Malgré la brièveté de ce récit qui rend compte de la destruction d'un individu par sa progressive dissolution sociale et professionnelle,
Karsten Dümmel prend le temps -et/ou le risque- d'en varier les modes narratifs et d'y alterner les époques.
Années 70, Berlin Est.
Arno K. mène une vie de solitude, rythmée par son travail à l'usine électrique. Son existence n'a pas toujours été si vide et si morne. Il a vécu une lumineuse histoire d'amour avec Marie, fille d'un diplomate français, dont il a eu un enfant. Il a par ailleurs été brièvement reconnu pour ses écrits lorsqu'il était étudiant.
Mais Arno K. vit en RDA, où son comportement jugé "hostile et négatif" lui vaut non seulement d'être l'objet d'une surveillance constante, mais surtout d'être victime d'un lent et minutieux processus de désintégration. Relégué dans un quartier délabré et grisâtre de Berlin Est où semble s'étirer un éternel hiver, condamné à végéter dans sa condition ouvrière par le refus systématique de tous ses écrits par les éditeurs, l'entreprise d'anéantissement qui le vise a comme effet ultime et pervers qu'il la parachève lui-même, en se coupant, pour les protéger, de tous ceux dont il est proche. C'est ainsi qu'il cesse brusquement de voir Marie, qui repart en France et n'obtient plus aucune nouvelle de sa part ; il ne verra par ailleurs jamais sa fille.
Le récit alterne entre...
... l'évocation, sur un mode elliptique et abrupt, du quotidien absurdement vain d'Arno K.;
... les passages de son journal décrivant avec une sobre sensibilité sa relation avec Marie, qu'il relit avec l'amertume désespérée de celui qui n'espère plus réintégrer le cours d'une existence "normale" ;
... le souvenir solaire de ses séjours chez sa grand-mère, femme de caractère, fantasque et un peu sorcière élevée par des bohémiens...
... le tout entrecoupé d'extraits des rapports de la Stasi le concernant, rédigés en un langage codé, déshumanisant, dans lesquels le héros est désigné comme "sujet du processus" et ses relations comme "objets opérationnels". Les allers-retours entre passé et présent sont ainsi constants, le lecteur perdant parfois ses repères dans une temporalité devenue confuse.
Karsten Dümmel expose avec "
Le Temps des immortelles" les rouages d'un système qui rabote tout ce qui fait la singularité de l'homme et lui permet d'accéder à la liberté : sa capacité à créer, à se confronter à la réflexion et à la différence.

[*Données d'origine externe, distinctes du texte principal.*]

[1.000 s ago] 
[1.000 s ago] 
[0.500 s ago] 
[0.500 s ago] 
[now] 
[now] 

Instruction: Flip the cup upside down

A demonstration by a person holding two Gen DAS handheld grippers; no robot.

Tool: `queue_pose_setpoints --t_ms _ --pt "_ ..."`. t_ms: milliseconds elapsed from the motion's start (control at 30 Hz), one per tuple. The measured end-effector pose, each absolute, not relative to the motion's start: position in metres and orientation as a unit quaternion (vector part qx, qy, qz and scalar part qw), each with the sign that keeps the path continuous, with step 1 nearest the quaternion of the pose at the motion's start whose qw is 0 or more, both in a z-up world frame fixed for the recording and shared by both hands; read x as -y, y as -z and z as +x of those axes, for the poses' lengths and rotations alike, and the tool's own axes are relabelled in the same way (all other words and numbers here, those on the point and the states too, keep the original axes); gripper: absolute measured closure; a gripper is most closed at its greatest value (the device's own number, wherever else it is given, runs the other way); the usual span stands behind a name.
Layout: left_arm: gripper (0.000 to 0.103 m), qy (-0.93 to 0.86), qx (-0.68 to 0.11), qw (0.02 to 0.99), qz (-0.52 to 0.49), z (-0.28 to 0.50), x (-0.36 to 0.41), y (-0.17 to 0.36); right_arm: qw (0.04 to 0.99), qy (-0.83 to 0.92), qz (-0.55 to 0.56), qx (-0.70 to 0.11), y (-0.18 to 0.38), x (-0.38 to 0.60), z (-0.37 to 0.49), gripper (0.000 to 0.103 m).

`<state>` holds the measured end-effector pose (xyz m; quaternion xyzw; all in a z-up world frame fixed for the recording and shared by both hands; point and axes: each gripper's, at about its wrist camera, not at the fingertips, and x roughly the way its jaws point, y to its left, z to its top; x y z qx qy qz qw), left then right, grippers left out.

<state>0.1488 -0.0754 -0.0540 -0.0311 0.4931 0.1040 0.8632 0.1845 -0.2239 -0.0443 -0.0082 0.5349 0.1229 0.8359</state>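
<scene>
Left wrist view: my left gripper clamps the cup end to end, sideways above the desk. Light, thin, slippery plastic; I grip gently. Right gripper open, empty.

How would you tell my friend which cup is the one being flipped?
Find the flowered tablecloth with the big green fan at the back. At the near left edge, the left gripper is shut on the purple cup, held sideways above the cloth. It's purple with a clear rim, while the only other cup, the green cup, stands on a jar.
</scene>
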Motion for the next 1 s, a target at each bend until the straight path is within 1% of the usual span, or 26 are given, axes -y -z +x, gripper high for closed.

Face à l'annihilation de toute possibilité de reconnaissance, de réalisation individuelle et d'émancipation, le héros capitule, s'oublie, sombre peu à peu dans la démence.
Une thématique très intéressante, portée par un texte au style parfaitement maîtrisé dans ses nombreuses variations, et pourtant... je ne suis pas parvenue à entrer dans ce récit, peut-être trop court, qui m'a laissé un goût d'impalpable, comme si la victoire de la Stasi avait d'emblée fait du héros un être aux contours imprécis, presque transparents.